- What you should do: Which lines of the listing below contain the word "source"? Copy each of them.

- Records to process:
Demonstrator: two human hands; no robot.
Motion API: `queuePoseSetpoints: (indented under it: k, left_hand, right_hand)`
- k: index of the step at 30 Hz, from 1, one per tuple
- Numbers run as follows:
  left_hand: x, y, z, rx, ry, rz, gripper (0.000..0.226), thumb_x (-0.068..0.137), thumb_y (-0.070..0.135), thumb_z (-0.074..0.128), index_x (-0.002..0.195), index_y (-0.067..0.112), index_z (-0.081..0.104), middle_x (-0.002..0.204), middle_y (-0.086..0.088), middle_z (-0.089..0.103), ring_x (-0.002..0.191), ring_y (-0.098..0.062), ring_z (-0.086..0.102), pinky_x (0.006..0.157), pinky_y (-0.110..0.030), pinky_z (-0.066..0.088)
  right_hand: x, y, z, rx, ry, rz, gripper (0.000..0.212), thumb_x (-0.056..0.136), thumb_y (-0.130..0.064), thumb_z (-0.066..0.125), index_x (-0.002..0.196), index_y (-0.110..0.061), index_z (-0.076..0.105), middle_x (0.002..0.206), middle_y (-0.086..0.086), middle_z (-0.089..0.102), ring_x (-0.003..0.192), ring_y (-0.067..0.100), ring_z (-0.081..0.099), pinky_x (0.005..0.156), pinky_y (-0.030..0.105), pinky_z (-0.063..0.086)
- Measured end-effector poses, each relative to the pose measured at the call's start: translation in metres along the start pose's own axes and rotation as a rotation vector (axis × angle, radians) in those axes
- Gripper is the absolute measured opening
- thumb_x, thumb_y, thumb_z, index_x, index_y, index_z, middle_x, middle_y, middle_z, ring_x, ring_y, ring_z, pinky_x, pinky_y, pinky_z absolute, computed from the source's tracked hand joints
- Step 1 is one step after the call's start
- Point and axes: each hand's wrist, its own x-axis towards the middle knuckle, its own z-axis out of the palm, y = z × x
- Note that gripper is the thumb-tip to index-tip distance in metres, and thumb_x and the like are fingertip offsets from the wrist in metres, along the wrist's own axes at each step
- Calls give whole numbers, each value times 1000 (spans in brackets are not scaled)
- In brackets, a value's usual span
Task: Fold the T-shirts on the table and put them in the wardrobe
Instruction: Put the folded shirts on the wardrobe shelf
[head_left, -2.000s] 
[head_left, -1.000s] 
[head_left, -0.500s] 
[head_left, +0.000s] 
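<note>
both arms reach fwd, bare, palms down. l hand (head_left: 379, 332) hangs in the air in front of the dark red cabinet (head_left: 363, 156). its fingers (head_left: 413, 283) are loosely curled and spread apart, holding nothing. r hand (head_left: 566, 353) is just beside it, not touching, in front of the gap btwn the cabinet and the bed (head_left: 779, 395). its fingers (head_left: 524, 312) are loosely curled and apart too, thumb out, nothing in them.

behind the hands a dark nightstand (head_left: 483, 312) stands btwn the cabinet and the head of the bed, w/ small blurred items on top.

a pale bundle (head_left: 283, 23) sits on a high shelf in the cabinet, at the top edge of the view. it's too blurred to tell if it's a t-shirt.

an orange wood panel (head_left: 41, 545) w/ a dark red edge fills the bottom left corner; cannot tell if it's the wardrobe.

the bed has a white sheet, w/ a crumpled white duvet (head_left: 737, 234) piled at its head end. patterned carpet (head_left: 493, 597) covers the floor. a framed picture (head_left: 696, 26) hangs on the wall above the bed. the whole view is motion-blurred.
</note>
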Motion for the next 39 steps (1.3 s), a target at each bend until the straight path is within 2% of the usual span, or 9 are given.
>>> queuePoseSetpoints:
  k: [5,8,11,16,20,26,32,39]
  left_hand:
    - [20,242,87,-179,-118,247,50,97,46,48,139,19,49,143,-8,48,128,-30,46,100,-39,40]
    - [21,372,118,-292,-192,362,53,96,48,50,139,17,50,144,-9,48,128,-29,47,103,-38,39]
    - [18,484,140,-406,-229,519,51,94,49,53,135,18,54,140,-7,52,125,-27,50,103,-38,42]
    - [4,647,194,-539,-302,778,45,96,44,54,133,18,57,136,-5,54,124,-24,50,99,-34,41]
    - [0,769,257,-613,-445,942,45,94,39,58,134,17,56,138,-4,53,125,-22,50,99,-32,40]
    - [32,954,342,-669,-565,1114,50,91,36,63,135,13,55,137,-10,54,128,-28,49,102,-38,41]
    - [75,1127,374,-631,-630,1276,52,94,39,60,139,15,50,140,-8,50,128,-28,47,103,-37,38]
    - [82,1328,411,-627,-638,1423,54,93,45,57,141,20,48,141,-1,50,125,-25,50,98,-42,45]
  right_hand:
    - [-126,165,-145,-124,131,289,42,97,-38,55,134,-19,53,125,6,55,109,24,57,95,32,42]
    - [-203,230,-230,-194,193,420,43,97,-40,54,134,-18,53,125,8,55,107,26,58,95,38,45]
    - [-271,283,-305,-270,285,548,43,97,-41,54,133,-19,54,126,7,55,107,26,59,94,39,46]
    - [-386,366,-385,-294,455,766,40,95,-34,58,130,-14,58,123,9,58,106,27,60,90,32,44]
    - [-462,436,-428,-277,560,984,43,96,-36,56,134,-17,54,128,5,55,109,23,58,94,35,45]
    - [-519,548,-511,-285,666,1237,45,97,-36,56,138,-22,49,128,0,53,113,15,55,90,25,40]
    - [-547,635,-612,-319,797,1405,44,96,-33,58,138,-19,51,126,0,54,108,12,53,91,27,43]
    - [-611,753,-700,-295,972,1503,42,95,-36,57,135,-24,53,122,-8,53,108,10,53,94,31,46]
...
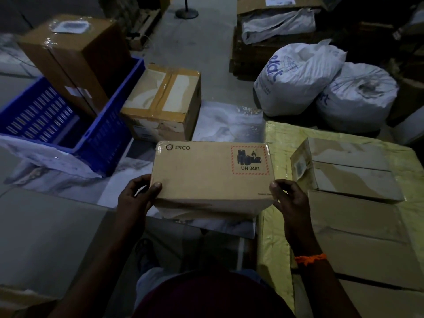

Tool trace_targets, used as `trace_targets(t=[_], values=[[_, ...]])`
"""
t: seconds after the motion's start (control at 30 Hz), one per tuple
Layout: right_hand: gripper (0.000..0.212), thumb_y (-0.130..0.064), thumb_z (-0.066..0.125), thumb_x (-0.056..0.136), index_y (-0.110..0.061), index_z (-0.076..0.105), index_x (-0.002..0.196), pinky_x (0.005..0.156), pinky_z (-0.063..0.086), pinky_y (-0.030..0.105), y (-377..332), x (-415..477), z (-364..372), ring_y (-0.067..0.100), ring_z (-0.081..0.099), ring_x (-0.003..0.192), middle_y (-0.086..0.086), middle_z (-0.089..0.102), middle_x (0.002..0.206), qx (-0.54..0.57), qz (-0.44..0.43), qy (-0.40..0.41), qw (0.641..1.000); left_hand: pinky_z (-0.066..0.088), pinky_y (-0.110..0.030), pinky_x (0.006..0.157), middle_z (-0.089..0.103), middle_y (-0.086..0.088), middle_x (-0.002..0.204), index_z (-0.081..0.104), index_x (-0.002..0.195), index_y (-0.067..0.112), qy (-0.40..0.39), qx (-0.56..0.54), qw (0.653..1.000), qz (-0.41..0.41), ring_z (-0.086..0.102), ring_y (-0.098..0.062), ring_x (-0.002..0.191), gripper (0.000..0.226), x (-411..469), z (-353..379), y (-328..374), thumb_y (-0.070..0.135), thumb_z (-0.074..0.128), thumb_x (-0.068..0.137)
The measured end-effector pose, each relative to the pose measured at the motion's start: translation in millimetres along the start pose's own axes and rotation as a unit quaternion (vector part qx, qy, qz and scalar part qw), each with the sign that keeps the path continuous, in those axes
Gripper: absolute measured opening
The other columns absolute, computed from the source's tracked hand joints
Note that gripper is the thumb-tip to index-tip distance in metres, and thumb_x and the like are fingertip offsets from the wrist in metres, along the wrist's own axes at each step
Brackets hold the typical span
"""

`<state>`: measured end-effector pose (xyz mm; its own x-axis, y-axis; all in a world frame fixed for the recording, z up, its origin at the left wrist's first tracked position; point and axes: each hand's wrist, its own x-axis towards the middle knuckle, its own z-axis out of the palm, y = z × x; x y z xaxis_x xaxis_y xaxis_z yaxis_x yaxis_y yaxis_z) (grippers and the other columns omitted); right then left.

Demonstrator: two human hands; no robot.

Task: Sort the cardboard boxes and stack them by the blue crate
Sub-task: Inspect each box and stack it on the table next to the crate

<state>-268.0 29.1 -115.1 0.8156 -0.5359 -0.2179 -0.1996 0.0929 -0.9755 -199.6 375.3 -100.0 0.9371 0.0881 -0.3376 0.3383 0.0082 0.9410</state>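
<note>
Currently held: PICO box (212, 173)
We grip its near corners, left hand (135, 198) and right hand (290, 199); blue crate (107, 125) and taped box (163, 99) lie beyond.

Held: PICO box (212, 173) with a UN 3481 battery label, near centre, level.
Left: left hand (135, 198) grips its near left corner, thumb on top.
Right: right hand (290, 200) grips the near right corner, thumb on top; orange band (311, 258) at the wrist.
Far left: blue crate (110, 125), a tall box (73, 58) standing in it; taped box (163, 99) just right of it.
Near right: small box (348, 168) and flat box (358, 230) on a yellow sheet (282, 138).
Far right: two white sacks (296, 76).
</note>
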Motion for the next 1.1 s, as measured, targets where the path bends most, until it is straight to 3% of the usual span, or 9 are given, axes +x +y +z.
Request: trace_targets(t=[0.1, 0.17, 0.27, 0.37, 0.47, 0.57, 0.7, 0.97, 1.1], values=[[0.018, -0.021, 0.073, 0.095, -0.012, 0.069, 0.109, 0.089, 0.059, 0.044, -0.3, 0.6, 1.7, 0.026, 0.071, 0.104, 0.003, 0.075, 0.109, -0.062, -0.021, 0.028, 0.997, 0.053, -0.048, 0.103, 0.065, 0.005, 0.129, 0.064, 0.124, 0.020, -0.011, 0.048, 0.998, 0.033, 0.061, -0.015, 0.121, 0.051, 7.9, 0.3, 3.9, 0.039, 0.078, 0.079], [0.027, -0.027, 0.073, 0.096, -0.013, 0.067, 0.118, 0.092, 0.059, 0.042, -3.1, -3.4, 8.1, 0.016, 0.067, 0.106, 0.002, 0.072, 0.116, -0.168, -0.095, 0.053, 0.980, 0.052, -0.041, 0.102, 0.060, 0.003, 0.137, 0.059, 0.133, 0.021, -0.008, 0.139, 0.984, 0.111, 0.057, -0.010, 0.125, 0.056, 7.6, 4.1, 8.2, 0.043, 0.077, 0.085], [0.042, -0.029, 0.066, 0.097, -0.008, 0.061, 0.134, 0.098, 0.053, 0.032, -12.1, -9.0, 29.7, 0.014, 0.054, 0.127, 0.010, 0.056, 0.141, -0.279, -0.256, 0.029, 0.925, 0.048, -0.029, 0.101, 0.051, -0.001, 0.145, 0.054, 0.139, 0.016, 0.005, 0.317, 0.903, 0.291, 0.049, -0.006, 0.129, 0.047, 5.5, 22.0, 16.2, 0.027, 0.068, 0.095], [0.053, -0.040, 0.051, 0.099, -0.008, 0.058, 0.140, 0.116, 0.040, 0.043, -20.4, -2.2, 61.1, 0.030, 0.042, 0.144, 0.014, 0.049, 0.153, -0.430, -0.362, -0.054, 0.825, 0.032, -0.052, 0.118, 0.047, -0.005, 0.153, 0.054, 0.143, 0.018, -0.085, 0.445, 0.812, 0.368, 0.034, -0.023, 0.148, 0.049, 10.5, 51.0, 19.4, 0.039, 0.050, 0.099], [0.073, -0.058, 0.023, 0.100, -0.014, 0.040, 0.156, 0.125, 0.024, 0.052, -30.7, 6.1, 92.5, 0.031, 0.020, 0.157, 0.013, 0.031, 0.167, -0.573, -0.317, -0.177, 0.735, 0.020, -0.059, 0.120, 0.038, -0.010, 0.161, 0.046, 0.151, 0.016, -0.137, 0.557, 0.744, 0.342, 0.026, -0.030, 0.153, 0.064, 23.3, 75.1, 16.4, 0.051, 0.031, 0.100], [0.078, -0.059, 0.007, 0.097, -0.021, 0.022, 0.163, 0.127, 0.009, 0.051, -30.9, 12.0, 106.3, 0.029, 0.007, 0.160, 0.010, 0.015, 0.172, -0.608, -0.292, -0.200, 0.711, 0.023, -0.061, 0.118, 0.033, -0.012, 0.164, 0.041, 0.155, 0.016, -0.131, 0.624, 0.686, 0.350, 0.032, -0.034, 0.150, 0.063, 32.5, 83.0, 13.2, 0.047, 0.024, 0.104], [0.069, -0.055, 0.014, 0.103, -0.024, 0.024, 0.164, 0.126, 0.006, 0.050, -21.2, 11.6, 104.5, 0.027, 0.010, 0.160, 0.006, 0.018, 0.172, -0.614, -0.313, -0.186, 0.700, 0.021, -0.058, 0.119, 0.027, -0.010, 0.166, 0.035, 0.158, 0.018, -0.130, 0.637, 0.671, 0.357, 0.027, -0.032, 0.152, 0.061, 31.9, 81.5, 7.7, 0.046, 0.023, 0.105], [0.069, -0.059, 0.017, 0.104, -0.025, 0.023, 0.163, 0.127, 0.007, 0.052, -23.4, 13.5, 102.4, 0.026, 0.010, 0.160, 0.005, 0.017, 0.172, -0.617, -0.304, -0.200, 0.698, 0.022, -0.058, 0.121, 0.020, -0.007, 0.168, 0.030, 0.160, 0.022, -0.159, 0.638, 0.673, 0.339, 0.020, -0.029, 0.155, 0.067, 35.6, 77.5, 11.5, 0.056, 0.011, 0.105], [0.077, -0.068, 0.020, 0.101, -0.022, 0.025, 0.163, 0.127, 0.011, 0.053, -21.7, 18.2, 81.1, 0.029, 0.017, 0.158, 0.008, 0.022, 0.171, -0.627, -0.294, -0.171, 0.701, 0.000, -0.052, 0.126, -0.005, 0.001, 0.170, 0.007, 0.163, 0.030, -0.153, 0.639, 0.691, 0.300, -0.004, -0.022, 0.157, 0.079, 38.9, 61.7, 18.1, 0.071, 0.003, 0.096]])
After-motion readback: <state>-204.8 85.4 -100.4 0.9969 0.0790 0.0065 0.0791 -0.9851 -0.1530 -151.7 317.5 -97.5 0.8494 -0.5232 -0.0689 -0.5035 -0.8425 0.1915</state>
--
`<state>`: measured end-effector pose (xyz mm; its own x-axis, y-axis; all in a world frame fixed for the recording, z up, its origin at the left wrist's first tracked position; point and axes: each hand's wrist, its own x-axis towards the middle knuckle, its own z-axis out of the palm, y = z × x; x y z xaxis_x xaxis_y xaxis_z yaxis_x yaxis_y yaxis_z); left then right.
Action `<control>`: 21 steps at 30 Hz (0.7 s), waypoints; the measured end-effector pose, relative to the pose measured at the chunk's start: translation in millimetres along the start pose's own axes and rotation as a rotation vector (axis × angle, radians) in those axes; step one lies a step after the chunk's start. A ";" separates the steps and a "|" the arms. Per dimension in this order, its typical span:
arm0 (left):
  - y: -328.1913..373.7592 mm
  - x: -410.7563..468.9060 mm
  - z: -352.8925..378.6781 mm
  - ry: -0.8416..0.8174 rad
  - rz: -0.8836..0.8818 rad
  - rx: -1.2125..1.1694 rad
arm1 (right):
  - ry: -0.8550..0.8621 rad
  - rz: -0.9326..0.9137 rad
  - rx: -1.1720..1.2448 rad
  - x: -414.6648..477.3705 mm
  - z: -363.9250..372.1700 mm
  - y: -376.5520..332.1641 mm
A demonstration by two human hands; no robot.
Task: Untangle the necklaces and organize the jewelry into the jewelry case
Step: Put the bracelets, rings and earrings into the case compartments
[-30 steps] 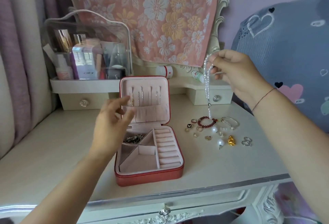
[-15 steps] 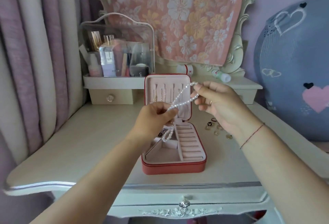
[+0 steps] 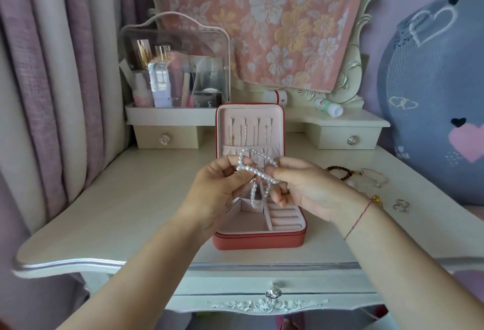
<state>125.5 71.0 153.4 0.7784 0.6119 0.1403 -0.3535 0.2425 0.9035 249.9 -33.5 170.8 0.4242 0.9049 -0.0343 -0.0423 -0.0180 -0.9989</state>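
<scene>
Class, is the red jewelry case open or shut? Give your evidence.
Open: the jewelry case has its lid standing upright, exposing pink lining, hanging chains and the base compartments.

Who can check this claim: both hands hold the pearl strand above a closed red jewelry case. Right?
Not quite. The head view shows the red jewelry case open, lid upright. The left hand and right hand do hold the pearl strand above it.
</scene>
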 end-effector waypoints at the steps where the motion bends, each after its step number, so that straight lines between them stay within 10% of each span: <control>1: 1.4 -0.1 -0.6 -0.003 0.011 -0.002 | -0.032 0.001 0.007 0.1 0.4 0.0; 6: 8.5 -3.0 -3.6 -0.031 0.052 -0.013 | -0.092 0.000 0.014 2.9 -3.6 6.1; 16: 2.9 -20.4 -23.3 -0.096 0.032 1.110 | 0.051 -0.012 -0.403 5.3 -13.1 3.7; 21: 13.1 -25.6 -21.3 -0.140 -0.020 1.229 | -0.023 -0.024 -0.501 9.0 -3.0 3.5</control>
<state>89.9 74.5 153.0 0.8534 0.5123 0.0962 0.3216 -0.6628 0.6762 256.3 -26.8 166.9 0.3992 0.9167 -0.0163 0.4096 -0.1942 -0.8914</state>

- Reply:
- thumb_x, thumb_y, thumb_z, index_x, index_y, index_z, middle_x, middle_y, middle_z, ring_x, ring_y, ring_z, pinky_x, pinky_y, pinky_z absolute, computed from the source's tracked hand joints
The other columns absolute, computed from the source's tracked hand joints

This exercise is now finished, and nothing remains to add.